Segal asserts those disclosures were, in fact, made, which is why he believes Blinder will be cleared of all charges. Segal added that the case essentially hinges on whether or not Blinder provided the necessary information to investors before pitching them on contributing money.
“I remain hopeful after more thought is given to the case, the charges will be reconsidered, re-evaluated and terminated,” Segal said. “It seems to me that the attorney general added the charges (to Blinder) as an afterthought.”
‘The numbers do not work’
The arrest declaration states that not only did Blinder actively conceal toxic waste issues and the identity of the borrower and developer on the projects, he knew the projects were not financially feasible but solicited investments anyway.
“In September 2007, Blinder presented an ‘update on all projects’ to Gold County Lenders staff,” the declaration states. “Blinder noted, ‘The numbers, no matter how we tweak, how we try to fool ourselves or create a best case scenario, DO NOT WORK!!’”
The business would have had to infuse about $5 million to $6 million for projects to feasibly move forward, Blinder allegedly said at the time.
Instead of disclosing this, Blinder, along with Lester, allegedly solicited around $650,000 or rolled investments made previously into Gold Country Lenders into Enlibra.
This time, investors did not receive a deed of trust as collateral for their investment but were essentially buying “shares” in Enlibra, although most investors were not made aware of this investment structure, the declaration states.
Also, many of the projects to which investors provided money had their names changed
after they were rolled into Enlibra, according to the attorney general.
“Some investors were not told about the toxic waste issues associated with (the projects, and) most investors were unaware that the projects contained in Enlibra were existing Gold Country Lenders projects,” the declaration states.

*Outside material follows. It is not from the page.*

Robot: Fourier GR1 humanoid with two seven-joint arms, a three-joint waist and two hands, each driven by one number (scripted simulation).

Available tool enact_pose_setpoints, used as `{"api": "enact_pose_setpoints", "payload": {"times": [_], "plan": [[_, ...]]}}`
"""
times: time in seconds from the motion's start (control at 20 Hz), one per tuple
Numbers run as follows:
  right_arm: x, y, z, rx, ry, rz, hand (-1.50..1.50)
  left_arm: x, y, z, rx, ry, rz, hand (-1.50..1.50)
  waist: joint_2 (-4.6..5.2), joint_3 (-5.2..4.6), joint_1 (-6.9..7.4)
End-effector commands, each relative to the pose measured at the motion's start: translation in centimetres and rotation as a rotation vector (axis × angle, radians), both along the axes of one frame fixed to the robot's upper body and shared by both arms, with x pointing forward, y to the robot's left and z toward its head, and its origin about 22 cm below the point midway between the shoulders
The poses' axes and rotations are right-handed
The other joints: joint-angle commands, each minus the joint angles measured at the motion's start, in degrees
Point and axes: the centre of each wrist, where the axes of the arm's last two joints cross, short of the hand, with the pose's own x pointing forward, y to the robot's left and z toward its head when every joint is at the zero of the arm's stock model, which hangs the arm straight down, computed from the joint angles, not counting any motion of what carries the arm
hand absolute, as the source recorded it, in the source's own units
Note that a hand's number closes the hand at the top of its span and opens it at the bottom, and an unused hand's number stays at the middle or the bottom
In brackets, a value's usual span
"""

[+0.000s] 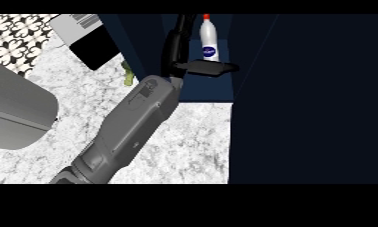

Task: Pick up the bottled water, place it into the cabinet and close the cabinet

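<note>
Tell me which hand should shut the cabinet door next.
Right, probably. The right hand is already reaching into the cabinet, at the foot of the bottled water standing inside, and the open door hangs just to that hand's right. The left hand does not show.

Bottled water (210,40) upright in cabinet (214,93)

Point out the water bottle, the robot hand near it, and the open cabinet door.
Water bottle (210,46), head view, on its white body by the blue label.
Left robot hand (209,67), head view, on the black fingers beneath the bottle.
Cabinet door (310,101), head view, on its dark inner face.
</note>
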Motion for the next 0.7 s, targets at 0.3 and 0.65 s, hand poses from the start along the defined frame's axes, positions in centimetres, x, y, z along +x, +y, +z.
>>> {"api": "enact_pose_setpoints", "payload": {"times": [0.3, 0.65], "plan": [[-1.0, 1.3, 3.9, -0.035, -0.050, 0.001, -1.50, -6.9, 0.2, -0.3, -0.075, 0.001, -0.082, -1.50, -0.08, 0.01, 0.49], [0.4, 1.4, 3.4, -0.045, -0.009, 0.077, -1.50, -13.6, 3.5, -2.2, -0.116, 0.039, -0.096, -1.50, 0.12, 0.00, 1.18]]}}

Investors were also not aware they were buying “stock” in a limited liability company that claimed it would pay its shareholders off as the projects were completed, the declaration states. Investors were under the mistaken belief they would receive monthly interest checks similar to the structure at Gold Country Lenders.
“Rather than discourage that belief, Blinder, Lester and Laferte aggressively pushed Enlibra on the investors, many of whom were elderly,” the declaration states.
Segal said the attorney general’s version of events is wrong.
Instead of willfully misleading investors, Blinder joined Enlibra toward the end of its existence and attempted to put a very complex set of real estate holdings in order — and continues to help those investors who lost money salvage some dollars from the wreckage, Segal said.
“It is clear that Jon had no direct relationship with the people who invested money in Gold Country Lenders over the years,” Segal said.
“On the contrary, he was asked to assist on those projects far down the road by trying to solve critical development problems. He did that work and he did it well and he is still assisting with many of the landholders even up to today.”
Another critical piece of evidence is the fact that Blinder invested a substantial portion of his own money into the projects, Segal said.
“He invested his own personal money in Enlibra projects because he thought they would move toward a successful conclusion, even in a difficult real estate market,” he said.
Blinder is currently scheduled to appear in Nevada County Superior Court in March for his preliminary hearing.